SHAW: Definitely, but on the other hand, if you're going, you're getting a quart of milk, OK, you made $20 million for your movie. At a certain point, you know...
S. O'BRIEN: Throw on some lip gloss.
SHAW: You know, it's a give and take. Your life can't be totally perfect, come on.
S. O'BRIEN: You got to have someone get that milk for you. Jessica, always nice to see you. Thanks a lot.
SHAW: Thank you.
M. O'BRIEN: Life in the fish bowl.
S. O'BRIEN: Isn't it, though? We've got a short break. We're back in just a moment. Stay with us.
S. O'BRIEN: Welcome back, everybody. We've been following and monitoring the Senate hearings. You're looking at some of the executives this morning from the big oil companies who are testifying. Andy's been monitoring that for us.
SERWER: Right, that's David O'Reilly, the CEO of Chevron. Before that, we heard Lee Raymond from Exxon, warning the senators against any quick fixes that would have unintended consequences for the oil industry and says that Exxon continues to spend a lot of money exploring during thick periods and thin periods.
` One line of questioning, I think is, how are gas prices set? I think the senators will probably key in on that, don't you?

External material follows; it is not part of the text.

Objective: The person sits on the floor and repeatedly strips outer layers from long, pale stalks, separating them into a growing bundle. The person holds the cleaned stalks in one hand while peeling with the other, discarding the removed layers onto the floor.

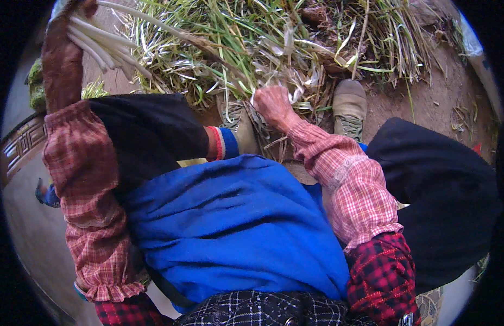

S. O'BRIEN: No question. I think everybody who spends money on gas would like to know exactly what percentage is going for profits and what percentage, you know, is going for state taxes and...
S. O'BRIEN: ... and federal taxes and across the board. I'd like to know.
M. O'BRIEN: A little transparency in the whole thing would be good. All right.
S. O'BRIEN: Daryn Kagan's going to pick up the rest of the story there. She's obviously monitoring this, too. Daryn, good morning.